В некоторых орденах всё забирают окончательно, но не в нашем. Мы храним вещи сестёр всю их жизнь. Если сестра покидает орден или по какой-либо причине нуждается в своём имуществе, она получает его обратно. Сестра Моника Джоан приняла постриг в 1904 году. От матери она унаследовала крупное состояние, в том числе и драгоценности, которые с тех пор хранились в наших сейфах. Сестра Моника Джоан уже очень немолода. У нас принято предоставлять особые привилегии тем, кто выходит на пенсию после того, как прослужил у нас всю жизнь. Зная, что сестра Моника Джоан любит красивые вещи и была бы счастлива обладать украшениями матери, я вернула ей их в свой последний приезд в Ноннатус-Хаус.
– Есть ли у вас доказательства?
– У меня имеется справка о выдаче драгоценностей из банка, и я могу предоставить её.
– Украшения проверены, – вмешался представитель защиты. – Все они соответствуют описи, милорд.
Судья изучил справку.
– Вы никому об этом не рассказывали? – спросил он.
– Нет, милорд, не рассказывала и раскаиваюсь в этом. Во время моего визита сестра Джулианна была в отъезде, иначе бы я ей сообщила. Вскоре после этого мы начали готовиться к моему путешествию в Африку, и я совсем забыла о случившемся.
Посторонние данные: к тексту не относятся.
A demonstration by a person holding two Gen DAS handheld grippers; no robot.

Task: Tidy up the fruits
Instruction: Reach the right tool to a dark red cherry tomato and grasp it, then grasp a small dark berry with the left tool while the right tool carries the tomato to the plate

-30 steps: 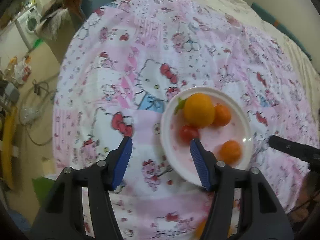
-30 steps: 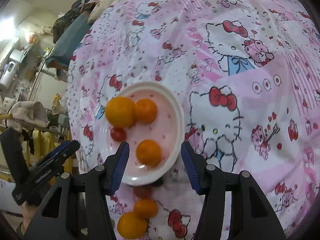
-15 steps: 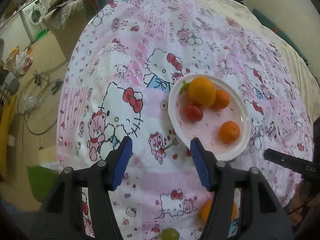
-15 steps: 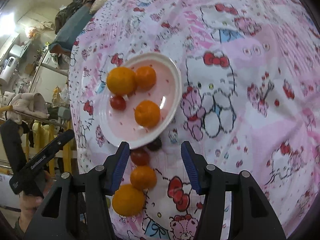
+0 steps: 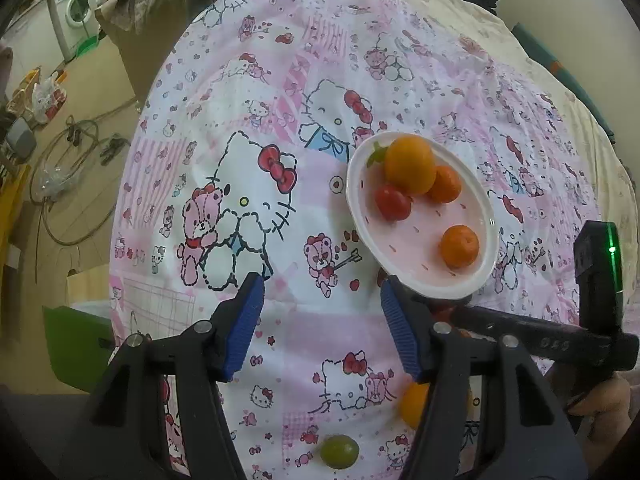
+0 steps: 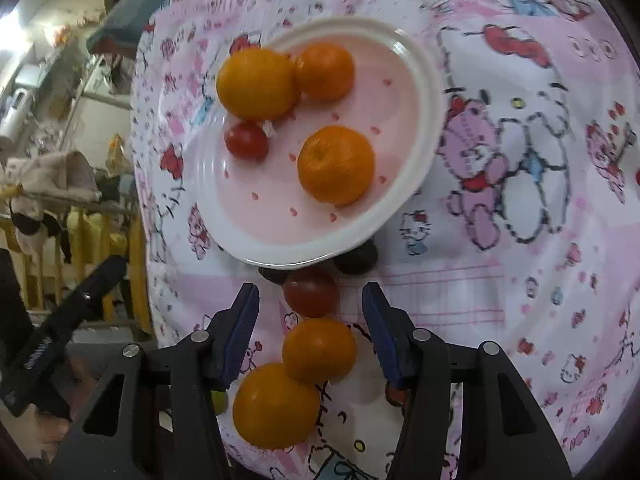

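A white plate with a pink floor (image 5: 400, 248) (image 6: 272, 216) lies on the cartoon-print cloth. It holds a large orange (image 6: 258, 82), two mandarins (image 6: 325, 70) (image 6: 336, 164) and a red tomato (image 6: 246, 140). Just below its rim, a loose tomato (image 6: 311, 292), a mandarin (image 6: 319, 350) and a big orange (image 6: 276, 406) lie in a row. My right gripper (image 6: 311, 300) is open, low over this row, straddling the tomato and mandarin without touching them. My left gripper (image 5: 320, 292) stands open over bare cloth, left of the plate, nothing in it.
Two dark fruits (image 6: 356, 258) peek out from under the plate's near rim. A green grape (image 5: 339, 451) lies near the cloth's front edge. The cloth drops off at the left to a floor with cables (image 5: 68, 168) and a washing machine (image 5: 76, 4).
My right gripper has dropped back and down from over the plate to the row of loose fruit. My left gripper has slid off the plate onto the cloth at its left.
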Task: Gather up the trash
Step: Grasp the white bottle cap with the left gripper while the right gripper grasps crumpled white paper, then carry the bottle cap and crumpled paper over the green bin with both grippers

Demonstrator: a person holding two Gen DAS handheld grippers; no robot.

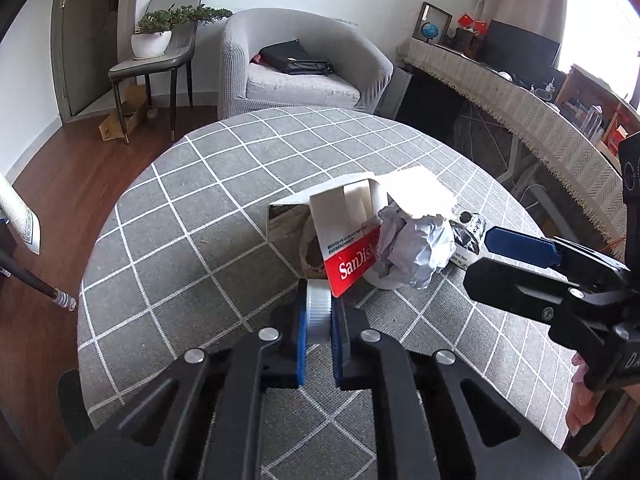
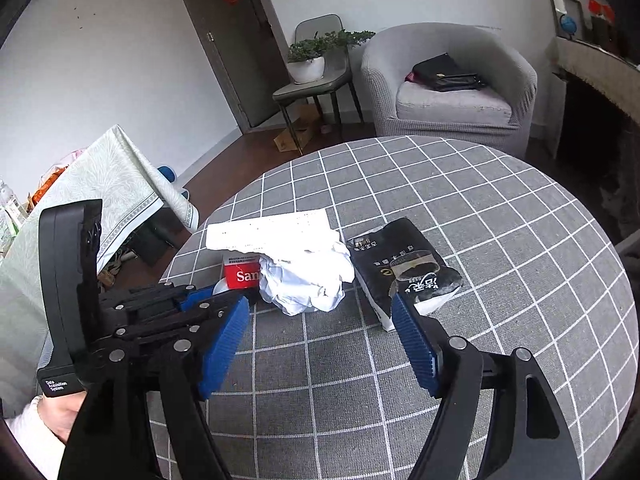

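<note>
- Now, at the left, our left gripper [image 1: 319,322] is clamped on a white ribbed bottle cap [image 1: 319,312], both blue pads flat against its faces; we should keep that squeeze even and lift straight up, since the cap sits touching the lower corner of the red-and-white SanDisk card [image 1: 352,258] and a sideways drag would likely pull the card along
- Next over, the card leans against the crumpled white paper [image 2: 306,280], with a flat torn sheet [image 2: 268,232] lying behind the two; we would leave that pile undisturbed until the cap is clear
- Further right, the black packet [image 2: 404,268] lies flat on the checked tablecloth [image 2: 500,240], just beside the crumpled paper
- At the right, our right gripper [image 2: 320,342] stands with its jaws apart and nothing between them, near the packet's nearest edge; we judge it best to close on that thin edge rather than press down onto the cloth
</note>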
Больно думать, что мои действия принесли всем столько проблем. Честно говоря, я не посчитала это важным. Украшения не казались мне ценностью – это всего лишь безделушки, которые приносят невинную радость старой женщине и напоминают ей о детстве и матери.
Судья распустил собрание до двух часов дня, чтобы у всех было время обдумать дело. Вызвали ювелира, мистера Самюэльсона, который ранее опознал жемчуг и бриллиантовое кольцо. Он признал, что мог ошибиться. Все сошлись во мнении, что, поскольку сестра Моника Джоан не помнит, как к ней попали драгоценности, её нельзя считать ответственной за содеянное, что бы ни говорила психиатр. Обвинения в мелких кражах сняли.
После обеда судья сообщил, что сторона обвинения отказалась от преследования. Это объявление публика встретила ликованием.
Судья сделал знак приставу, чтобы тот призвал всех к тишине.
– Думаю, что выражу общее мнение, если скажу, что рад исходу этого дела. Сёстры Святого Раймонда Нонната пережили множество излишних тревог. Однако мне бы хотелось сказать им, а также полицейским, стороне обвинения, врачам и всем, кто принимал участие в этом деле, включая журналистов и широкую публику: никогда не стоит спешить с выводами.